• How to complete this task: In the listing below, transcribe the line that contains "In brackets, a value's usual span" and all lines following it, ending with the last line. Add nothing.

===== Data below =====

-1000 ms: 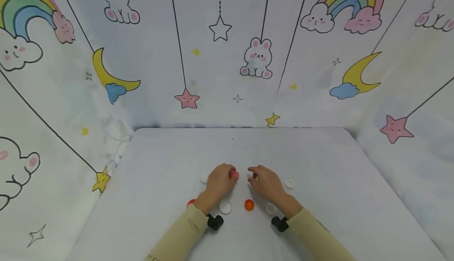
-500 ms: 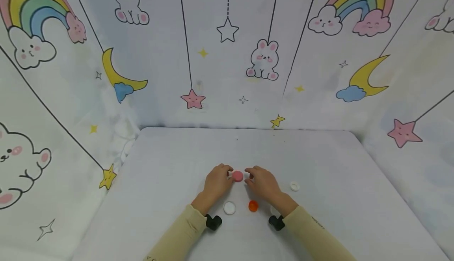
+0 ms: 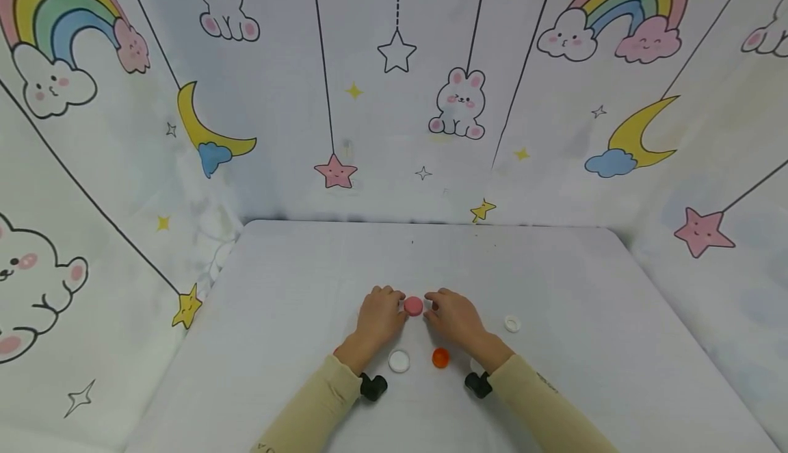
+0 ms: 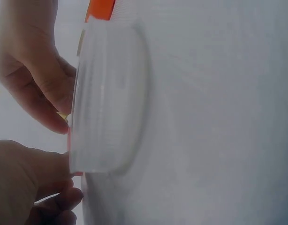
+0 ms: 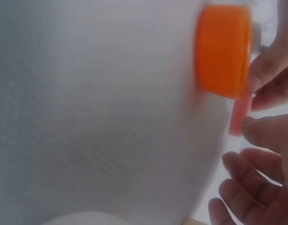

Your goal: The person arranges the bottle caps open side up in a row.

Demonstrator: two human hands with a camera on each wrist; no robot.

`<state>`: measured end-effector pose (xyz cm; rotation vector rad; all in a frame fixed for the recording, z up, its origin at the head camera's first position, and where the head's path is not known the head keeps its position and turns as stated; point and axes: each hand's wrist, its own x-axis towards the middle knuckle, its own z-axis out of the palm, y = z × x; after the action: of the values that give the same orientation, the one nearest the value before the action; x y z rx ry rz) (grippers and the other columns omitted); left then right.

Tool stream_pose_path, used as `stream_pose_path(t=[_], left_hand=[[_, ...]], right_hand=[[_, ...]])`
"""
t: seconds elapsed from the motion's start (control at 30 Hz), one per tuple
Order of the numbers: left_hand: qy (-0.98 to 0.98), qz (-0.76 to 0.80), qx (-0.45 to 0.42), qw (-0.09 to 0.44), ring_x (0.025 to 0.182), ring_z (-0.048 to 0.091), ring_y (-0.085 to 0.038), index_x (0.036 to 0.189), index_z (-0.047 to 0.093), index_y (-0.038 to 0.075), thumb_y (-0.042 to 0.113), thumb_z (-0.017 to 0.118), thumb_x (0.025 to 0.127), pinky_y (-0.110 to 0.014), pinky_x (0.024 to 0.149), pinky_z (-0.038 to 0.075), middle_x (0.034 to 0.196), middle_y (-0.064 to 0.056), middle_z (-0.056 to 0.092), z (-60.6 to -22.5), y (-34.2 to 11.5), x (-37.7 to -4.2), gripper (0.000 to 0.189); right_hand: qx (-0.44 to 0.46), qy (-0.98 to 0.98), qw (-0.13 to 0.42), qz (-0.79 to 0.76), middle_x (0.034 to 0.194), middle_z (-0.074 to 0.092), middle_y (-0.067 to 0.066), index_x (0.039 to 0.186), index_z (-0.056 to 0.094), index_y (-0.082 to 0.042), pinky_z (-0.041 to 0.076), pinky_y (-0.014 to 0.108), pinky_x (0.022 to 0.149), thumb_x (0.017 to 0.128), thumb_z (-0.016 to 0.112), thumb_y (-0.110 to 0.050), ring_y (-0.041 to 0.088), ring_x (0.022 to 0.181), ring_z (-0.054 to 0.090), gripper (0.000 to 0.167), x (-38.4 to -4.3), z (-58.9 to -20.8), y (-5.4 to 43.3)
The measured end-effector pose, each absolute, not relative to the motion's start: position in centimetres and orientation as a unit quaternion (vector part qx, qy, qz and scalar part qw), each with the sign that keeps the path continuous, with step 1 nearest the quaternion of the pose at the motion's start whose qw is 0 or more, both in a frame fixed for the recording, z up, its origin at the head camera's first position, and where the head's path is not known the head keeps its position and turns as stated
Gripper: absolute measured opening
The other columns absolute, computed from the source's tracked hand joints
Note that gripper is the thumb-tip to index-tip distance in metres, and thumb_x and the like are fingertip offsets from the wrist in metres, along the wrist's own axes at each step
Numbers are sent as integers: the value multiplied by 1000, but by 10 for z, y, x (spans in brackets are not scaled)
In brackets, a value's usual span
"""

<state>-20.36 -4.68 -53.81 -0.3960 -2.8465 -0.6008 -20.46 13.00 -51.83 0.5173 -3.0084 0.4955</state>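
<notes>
A pink bottle cap [image 3: 414, 306] lies flat on the table between my hands. My left hand [image 3: 378, 315] pinches its left edge with the thumb and index fingertip. On the other side, my right hand [image 3: 458, 319] has loosely bent fingers, the tips close to the cap's right edge in the head view. In the right wrist view, the pink cap [image 5: 240, 117] stands partly behind an orange cap [image 5: 223, 50], near the right thumb. A translucent white cap [image 4: 109, 98] hides most of the pink one in the left wrist view.
Nearer the body lie a white cap [image 3: 399, 361] and the orange cap [image 3: 440, 358]. A white ring-like cap [image 3: 511, 324] is right of the right hand. Another pale cap [image 3: 477, 366] is partly hidden by the right wrist. A patterned cloth [image 3: 394, 118] stands behind the table [image 3: 554, 254].
The head view has shifted slightly. The left hand has drawn back a little from the pink cap, which shows more fully now. The right hand's fingertips are nearer to it.
</notes>
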Motion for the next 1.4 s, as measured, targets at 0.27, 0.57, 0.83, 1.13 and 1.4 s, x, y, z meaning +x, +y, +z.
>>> stream_pose_path(t=[0.27,0.57,0.83,1.13,1.4], left_hand=[[-968,-188,-138,98,89,56,-24,103,73,9,25,80,80,-39,80,46,94,-6,65,-542,-46,-206,28],[-969,-184,-139,89,87,54,-23,101,74,11,27,79,81,-38,77,44,92,-5,63,-543,-44,-209,26],[-969,-191,-137,82,88,54,-23,102,75,12,28,78,83,-38,79,44,93,-4,63,-543,-44,-209,24],[-962,-213,-147,88,87,54,-23,100,74,12,25,77,83,-40,77,44,91,-4,63,-540,-44,-207,21],[-956,-235,-151,90,83,54,-21,101,73,11,25,78,83,-37,75,43,89,-2,64,-542,-43,-207,24]], right_hand=[[165,-976,24,143,78,57,-3,116,70,-8,49,32,69,83,78,-24,12,65,50,37,-210,-527,127],[165,-975,31,142,77,55,-3,110,73,-10,46,26,65,83,78,-26,12,64,47,32,-212,-531,124],[169,-974,43,144,76,54,-3,108,74,-11,44,26,64,84,77,-26,12,63,46,29,-211,-532,122],[171,-974,48,141,78,54,-2,107,73,-10,45,29,66,85,76,-28,13,65,46,29,-208,-530,123],[167,-974,38,145,83,62,-1,110,72,-10,50,33,75,85,76,-30,13,71,53,32,-208,-528,125]])
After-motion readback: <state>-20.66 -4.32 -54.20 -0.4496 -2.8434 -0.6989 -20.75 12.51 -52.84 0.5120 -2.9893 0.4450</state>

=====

• Final answer:
In brackets, a value's usual span
"""

<state>-20.36 -4.68 -53.81 -0.3960 -2.8465 -0.6008 -20.46 13.00 -51.83 0.5173 -3.0084 0.4955</state>
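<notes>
A pink bottle cap [image 3: 414, 306] lies flat on the table between my hands. My left hand [image 3: 378, 315] pinches its left edge with the thumb and index fingertip. On the other side, my right hand [image 3: 458, 319] has loosely bent fingers, the tips close to the cap's right edge in the head view. In the right wrist view, the pink cap [image 5: 240, 117] stands partly behind an orange cap [image 5: 223, 50], near the right thumb. A translucent white cap [image 4: 109, 98] hides most of the pink one in the left wrist view.
Nearer the body lie a white cap [image 3: 399, 361] and the orange cap [image 3: 440, 358]. A white ring-like cap [image 3: 511, 324] is right of the right hand. Another pale cap [image 3: 477, 366] is partly hidden by the right wrist. A patterned cloth [image 3: 394, 118] stands behind the table [image 3: 554, 254].
The head view has shifted slightly. The left hand has drawn back a little from the pink cap, which shows more fully now. The right hand's fingertips are nearer to it.
</notes>
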Motion for the next 1.4 s, as measured, targets at 0.27, 0.57, 0.83, 1.13 and 1.4 s, x, y, z meaning +x, +y, +z.
>>> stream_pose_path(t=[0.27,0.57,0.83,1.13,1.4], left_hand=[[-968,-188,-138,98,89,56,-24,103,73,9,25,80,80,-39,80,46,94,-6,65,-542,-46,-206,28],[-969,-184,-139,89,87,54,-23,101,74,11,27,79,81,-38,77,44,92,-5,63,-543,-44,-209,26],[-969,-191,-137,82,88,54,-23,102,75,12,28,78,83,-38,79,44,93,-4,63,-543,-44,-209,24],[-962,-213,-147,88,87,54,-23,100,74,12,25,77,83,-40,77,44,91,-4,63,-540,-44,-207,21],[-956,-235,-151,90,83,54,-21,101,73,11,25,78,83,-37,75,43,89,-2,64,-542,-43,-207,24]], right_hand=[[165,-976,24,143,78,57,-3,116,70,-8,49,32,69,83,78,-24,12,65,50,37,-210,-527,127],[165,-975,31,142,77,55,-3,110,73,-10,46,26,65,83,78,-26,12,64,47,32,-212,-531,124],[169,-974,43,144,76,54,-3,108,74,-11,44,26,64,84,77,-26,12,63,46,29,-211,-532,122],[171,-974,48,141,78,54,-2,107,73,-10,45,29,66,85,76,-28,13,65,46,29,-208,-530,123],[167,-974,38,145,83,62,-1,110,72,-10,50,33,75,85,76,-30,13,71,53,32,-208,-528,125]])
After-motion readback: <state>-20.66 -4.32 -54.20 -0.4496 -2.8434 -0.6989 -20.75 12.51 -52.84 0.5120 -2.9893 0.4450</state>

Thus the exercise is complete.